Exonerated means an incident occurred and the officer’s actions were justified, unfounded means an allegation was found to be false, and undetermined means there wasn’t enough evidence to prove or disprove the allegation, according to a case filing from attorney Christopher Todd, deputy chief of NCPD’s Legal Bureau.
The court battle also has exposed apparent friction between police and prosecutors.
While the acting district attorney joined in the Article 78 proceeding, which was filed with the county clerk's office on Nov. 30, a filing in the case paperwork says her office "made blanket requests of police partners for the records, which have been opposed."
Then with the Article 78 case pending, the district attorney's office separately filed a Dec. 7 motion in District Court asking Engel to compel Nassau police to produce the complete police disciplinary files.
The motion said prosecutors hadn’t been able to get the records despite "substantial good faith efforts" and had "no recourse but to seek the Court’s aid." The judge rejected the motion because it was improperly filed, according to Epstein.
A transcript from a past proceeding in Engel's court also highlighted differences between police and prosecutors on the records issue.
"So your office would like to blame the Nassau County Police Department," Engel told an assistant district attorney in October. "And, in fact, I have seen papers from your office weeping about, oh, my goodness, the police don’t cooperate with us."
The judge went on to say that the discovery law "not only puts the onus on police" to turn over records to prosecutors but requires individual assistant district attorneys assigned to each case to get them. He also said both police and prosecutors needed to recognize 50-a had been repealed.

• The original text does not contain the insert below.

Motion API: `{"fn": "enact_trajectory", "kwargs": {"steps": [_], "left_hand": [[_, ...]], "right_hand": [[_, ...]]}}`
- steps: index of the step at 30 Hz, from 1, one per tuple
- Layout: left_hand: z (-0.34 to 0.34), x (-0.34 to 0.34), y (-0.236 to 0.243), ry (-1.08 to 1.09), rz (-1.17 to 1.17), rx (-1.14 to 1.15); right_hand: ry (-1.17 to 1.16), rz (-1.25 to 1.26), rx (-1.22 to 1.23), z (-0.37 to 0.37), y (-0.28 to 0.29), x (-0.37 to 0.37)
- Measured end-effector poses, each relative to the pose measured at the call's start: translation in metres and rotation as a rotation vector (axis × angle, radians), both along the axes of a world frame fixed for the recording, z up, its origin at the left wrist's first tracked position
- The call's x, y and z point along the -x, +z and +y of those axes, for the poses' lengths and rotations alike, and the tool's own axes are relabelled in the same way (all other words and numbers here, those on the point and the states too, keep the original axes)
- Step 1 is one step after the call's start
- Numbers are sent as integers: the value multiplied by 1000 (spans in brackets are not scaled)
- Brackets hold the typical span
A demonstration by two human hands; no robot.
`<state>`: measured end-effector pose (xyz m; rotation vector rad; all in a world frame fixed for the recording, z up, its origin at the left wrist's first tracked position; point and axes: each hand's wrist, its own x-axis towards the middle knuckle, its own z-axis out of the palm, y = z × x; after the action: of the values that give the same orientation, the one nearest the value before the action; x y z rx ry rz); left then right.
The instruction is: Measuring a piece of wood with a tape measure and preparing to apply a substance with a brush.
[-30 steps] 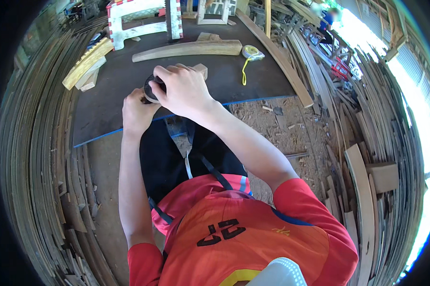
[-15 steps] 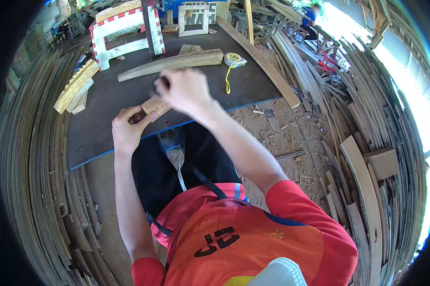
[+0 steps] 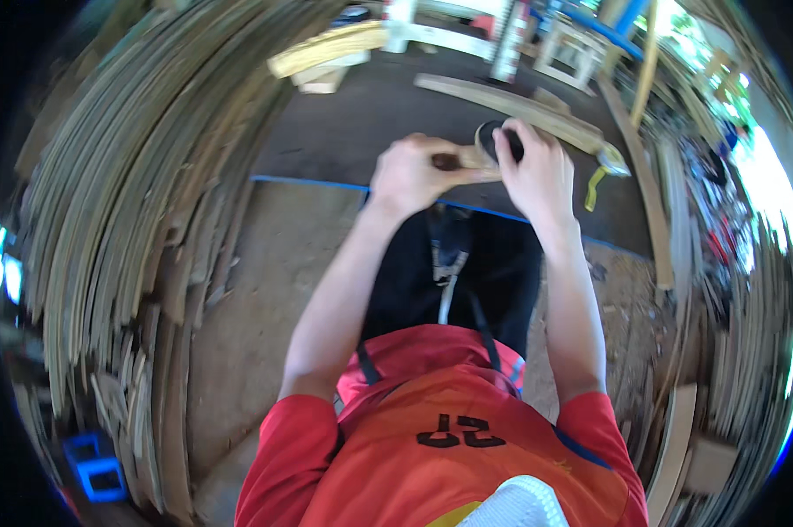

"The police don’t like it, but that is the law. They are a law enforcement agency, which means like everybody else, they have to abide by the law, and if they don’t, your cases are going to suffer," Engel told the prosecutor.
Emails between officials at the district attorney's office and police department also suggest a tug-of-war between the agencies.
In a November email, Todd, the police attorney, said a May memorandum of agreement between the agencies requires prosecutors to "oppose or otherwise insulate" any police records that prosecutors don’t believe have to be legally disclosed.
But Painter, Smith's general counsel, replied that the agreement was "wholly dependent on evolving case law" and his office "had exhausted its efforts to oppose and insulate as far as Judge Engel."
On Dec. 8, Kretzing, the deputy county attorney, warned in a letter to state Supreme Court Justice Roy Mahon, who is assigned to the case, that if he didn’t grant "an immediate stay," more than half of the 143 cases could be dismissed.
Paul Lamanna, the district executive for Nassau’s state court district, said Mahon is scheduled to hold a proceeding on Thursday.
Three other Nassau judges have issued rulings that support the position that prosecutors don’t have to turn over records that aren’t in their possession, while a fourth judge has taken Engel’s position, according to a case filing from the petitioners.
The court paperwork also indicates there aren’t any appellate rulings on the records issue yet, but a Suffolk County case involving identical legal issues is pending in a Brooklyn appellate court.